Alvaro de Menard, which we accept as the nom de blog of a non-academic “independent researcher of dubious nature” and who is not an academic, posted a blisteringly amusing critique of modern social science — “What’s Wrong with Social Science and How to Fix It: Reflections After Reading 2578 Papers” — on the blog Fantastic Anachronism last week. After seeing the piece make a flap on Twitter, we asked for and received permission from de Menard to post the first two of 15 sections of the 8,000+-word post, which includes subsequent sections such as “There Are No Journals With Strict Quality Standards,” “Things Are Not Getting Better,” “Everyone is Complicit,” “Just Because a Paper Replicates Doesn’t Mean it’s Good,” and “There’s Probably a Ton of Uncaught Frauds.” Our excerpt, and the post itself, starts with a quote from a replicant …
“I’ve seen things you people wouldn’t believe.”
Over the past year, I have skimmed through 2578 social science papers, spending about 2.5 minutes on each one. This was due to my participation in Replication Markets, a part of DARPA’s SCORE program, whose goal is to evaluate the reliability of social science research. 3000 studies were split up into 10 rounds of ~300 studies each. Starting in August 2019, each round consisted of one week of surveys followed by two weeks of market trading. I finished in first place in 3 out 10 survey rounds and 6 out of 10 market rounds. In total, about $200,000 in prize money will be awarded.
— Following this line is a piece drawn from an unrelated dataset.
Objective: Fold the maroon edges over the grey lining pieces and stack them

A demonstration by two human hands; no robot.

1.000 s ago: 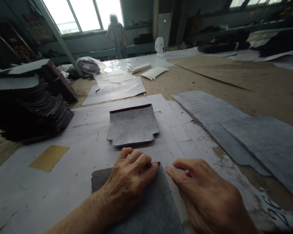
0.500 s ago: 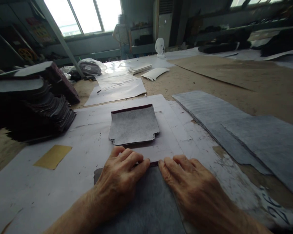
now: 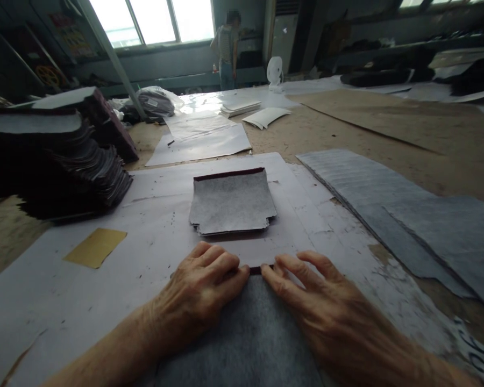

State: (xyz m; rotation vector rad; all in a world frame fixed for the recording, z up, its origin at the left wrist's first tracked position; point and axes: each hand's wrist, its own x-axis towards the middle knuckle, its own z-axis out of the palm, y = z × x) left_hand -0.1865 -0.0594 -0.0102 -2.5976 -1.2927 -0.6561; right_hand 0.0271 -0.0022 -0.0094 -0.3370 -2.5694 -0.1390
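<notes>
lying flat on paper-covered desk point(image 3: 105, 301), nearest the viewer: grey felt-like sheet point(image 3: 246, 333), prob. thin, light, floppy, dark-red far edge; left hand point(image 3: 204, 290) & right hand point(image 3: 322, 312) grip open, fingertips pressing that edge, best pinched there w/ both.

1. Left hand point(image 3: 201, 290) and right hand point(image 3: 318, 312) rest side by side on the near sheet point(image 3: 246, 338), at its far edge.
2. Beyond them lies a cut piece point(image 3: 232, 201), possibly several stacked.
3. A tall stack point(image 3: 56, 161) stands to the left.
4. Long strips point(image 3: 387, 204) lie to the right.
</notes>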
The studies were sourced from all social sciences disciplines (economics, psychology, sociology, management, etc.) and were published between 2009 and 2018 (in other words, most of the sample came from the post-replication crisis era).
The average replication probability in the market was 54%; while the replication results are not out yet (250 of the 3000 papers will be replicated), previous experiments have shown that prediction markets work well. (1, 2)
This is what the distribution of my own predictions looks like:
My average forecast was in line with the market. A quarter of the claims were above 76%. And a quarter of them were below 33%: we’re talking hundreds upon hundreds of terrible papers, and this is just a tiny sample of the annual academic production.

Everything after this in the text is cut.